Second, to determine the magnitude of the potential relation between the current severity (versus lifetime experience) of AH, we computed a Pearson correlation between CTQ CSA scores and PSYRATS-AH scores. We then assessed the specificity of these findings by computing Pearson correlations between CSA scores and other symptom dimensions, including overall positive (SAPS), negative (SANS), manic (YMRS), and depressive (MADRS) symptoms. To ensure that our measure of overall positive symptoms was distinct from a measure of AH, we excluded the three AH items from the SAPS score. Similar to our analyses of group differences in CSA, in supplementary analyses we evaluated the robustness of the CSA-PSYRATS-AH correlation by computing two linear regression models: one in which PSYRATS-AH scores (analogous to AH status in the group difference analyses) were regressed on CSA scores, sex, and their interaction (to examine the moderating effect of sex on any CSA-symptom relation); and one in which PSYRATS-AH scores were regressed on CSA score, sex, DSM diagnostic class, and all other maltreatment dimensions (to examine the effects of covariates).

After establishing the relations between CSA and clinical variables as above, we sought to determine whether the severity of CSA exposure was related to GMV of the amygdala and hippocampus in each hemisphere in the combined patient group.
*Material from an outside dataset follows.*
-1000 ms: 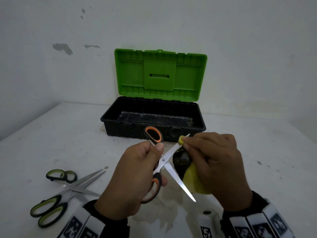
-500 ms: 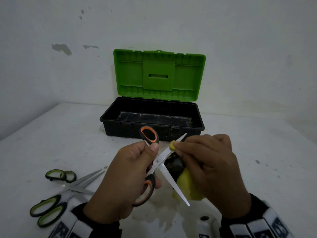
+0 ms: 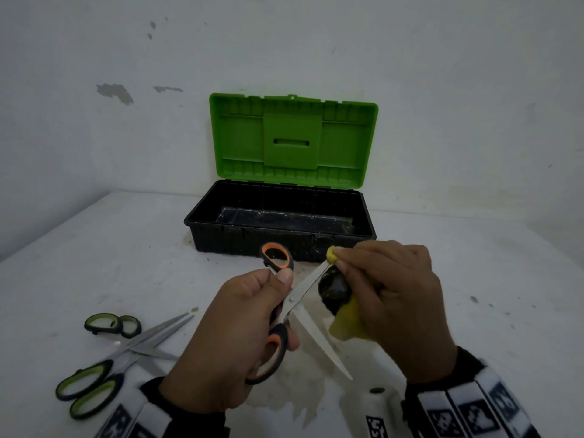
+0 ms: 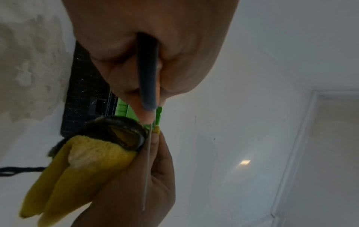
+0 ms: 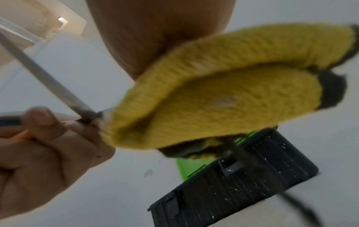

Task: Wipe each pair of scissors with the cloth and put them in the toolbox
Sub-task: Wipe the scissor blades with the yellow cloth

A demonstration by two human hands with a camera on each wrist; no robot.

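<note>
two hands engaged: left hand (image 3: 234,336) grips orange-handled scissors (image 3: 286,314); right hand (image 3: 398,298) pinches yellow cloth (image 3: 346,324) on the blade, toolbox (image 3: 281,238) at 12 o'clock.

We hold both hands up in front of us, close together, forearms coming in from the lower corners of the head view. Our left hand (image 3: 234,336) is curled into a fist around the handle of the orange-handled scissors (image 3: 286,314), thumb laid along the top near the pivot, back of the hand toward us. Our right hand (image 3: 398,308) is just beside it, knuckles up, its fingers (image 3: 344,263) and thumb pinching the yellow cloth (image 3: 346,324) onto the tip of the upper blade. Both wrists wear dark cuffs with black-and-white marker bands.
</note>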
To do this, we conducted Pearson correlations between CSA scores and regional GMV (adjusted for intracranial volume). In the case of significant findings, we planned two supplementary linear regressions: one in which GMV was regressed on CSA score, sex, and their interaction (to examine the moderating effect of sex on any CSA-GMV relation); and one in which GMV was regressed on CSA score, sex, AH status, DSM diagnostic class, CPZ equivalents, and all other maltreatment dimensions. The full patient sample was included to maximize statistical power, given the reduction in power introduced by including several critical covariates; AH status was added as a covariate to determine the effect of CSA on GMV for the average patient with AH or NAH.